▶ [Work to complete]:
What you return must be the exact lines of the material below, from the first through the one that has "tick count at", with no pictures and, please, nothing else.
---
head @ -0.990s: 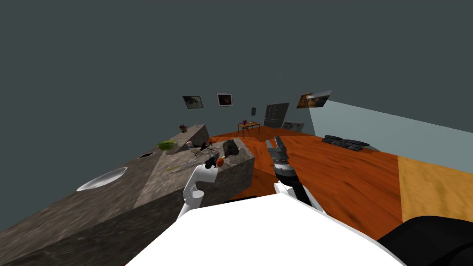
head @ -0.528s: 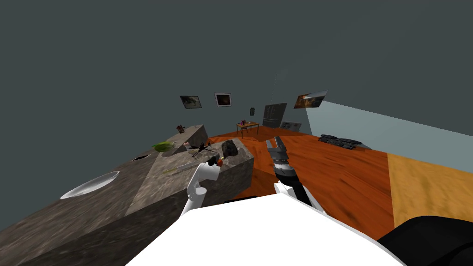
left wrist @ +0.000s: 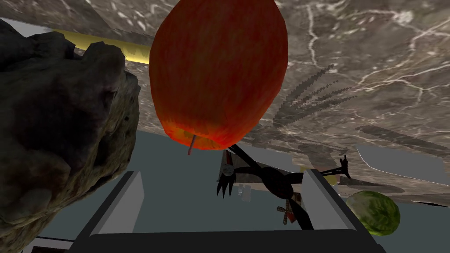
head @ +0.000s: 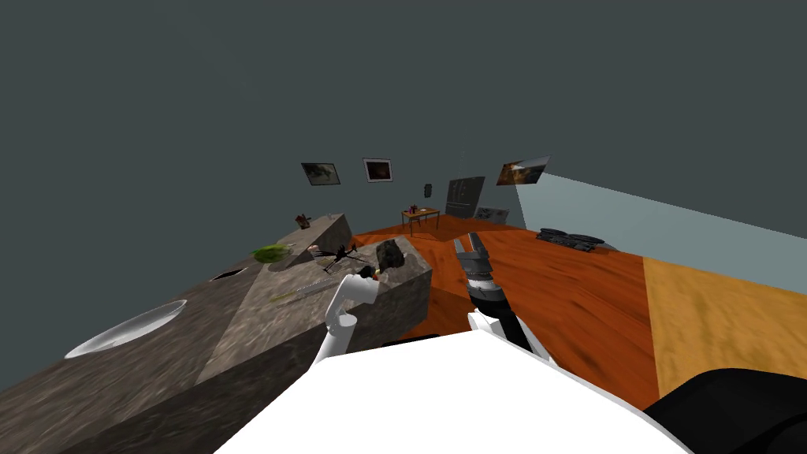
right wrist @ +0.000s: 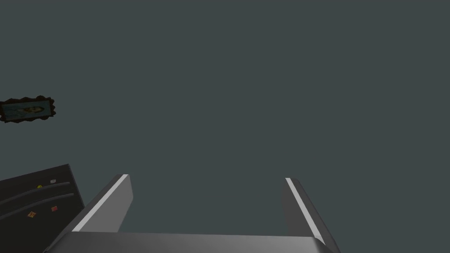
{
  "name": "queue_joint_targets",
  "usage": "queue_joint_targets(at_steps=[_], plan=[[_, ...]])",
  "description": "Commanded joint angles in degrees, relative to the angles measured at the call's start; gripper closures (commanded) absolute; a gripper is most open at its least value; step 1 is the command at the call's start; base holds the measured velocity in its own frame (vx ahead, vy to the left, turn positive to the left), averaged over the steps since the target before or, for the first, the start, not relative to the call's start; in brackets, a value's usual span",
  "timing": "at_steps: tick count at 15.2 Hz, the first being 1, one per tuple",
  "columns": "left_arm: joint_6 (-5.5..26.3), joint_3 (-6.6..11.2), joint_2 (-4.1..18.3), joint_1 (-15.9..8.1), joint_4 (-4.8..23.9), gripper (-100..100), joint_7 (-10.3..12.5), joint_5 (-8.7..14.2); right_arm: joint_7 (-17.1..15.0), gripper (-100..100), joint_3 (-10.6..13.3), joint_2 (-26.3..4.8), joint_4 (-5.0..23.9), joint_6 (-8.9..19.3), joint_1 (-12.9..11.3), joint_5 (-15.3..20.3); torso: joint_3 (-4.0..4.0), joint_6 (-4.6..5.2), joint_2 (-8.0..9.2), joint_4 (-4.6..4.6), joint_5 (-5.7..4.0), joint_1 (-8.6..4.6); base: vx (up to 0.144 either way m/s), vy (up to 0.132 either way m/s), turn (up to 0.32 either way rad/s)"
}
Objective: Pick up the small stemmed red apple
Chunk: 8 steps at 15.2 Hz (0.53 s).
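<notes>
Left pincer is open, with its two fingers spread wide. The red apple sits just in front of them, not yet between them. It lies on the grey stone counter, near the end, with its little stem pointing back at my hand. A dark lumpy thing sits just beside the apple. A thin black thing and a round green thing lie farther along the counter.

My left hand has pushed in closer over the last second. Before, the head view showed a clear red dot beside the pincer; now the pincer covers most of it. That whole picture has slid a bit too, which is my own move.

I think the reach is almost done. Next the fingers must go around the apple and close. One finger could bump the lump, and the round apple may roll.

Right pincer is open and holds nothing, out over the floor.
</notes>
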Motion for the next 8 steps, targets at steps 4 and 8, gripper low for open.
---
▶ [Response area]:
head @ -0.990s: 
head @ -0.528s: 
left wrist @ +0.000s: 
head @ +0.000s: 
right wrist @ +0.000s: 
{
  "name": "queue_joint_targets",
  "usage": "queue_joint_targets(at_steps=[_], plan=[[_, ...]])",
  "description": "Commanded joint angles in degrees, relative to the angles measured at the call's start; gripper closures (commanded) absolute; a gripper is most open at its least value; step 1 is the command at the call's start; base holds the measured velocity in its own frame (vx ahead, vy to the left, turn positive to the left), averaged over the steps since the target before or, for the first, the start, not relative to the call's start; in brackets, a value's usual span",
  "timing": "at_steps: tick count at 15.2 Hz, the first being 1, one per tuple",

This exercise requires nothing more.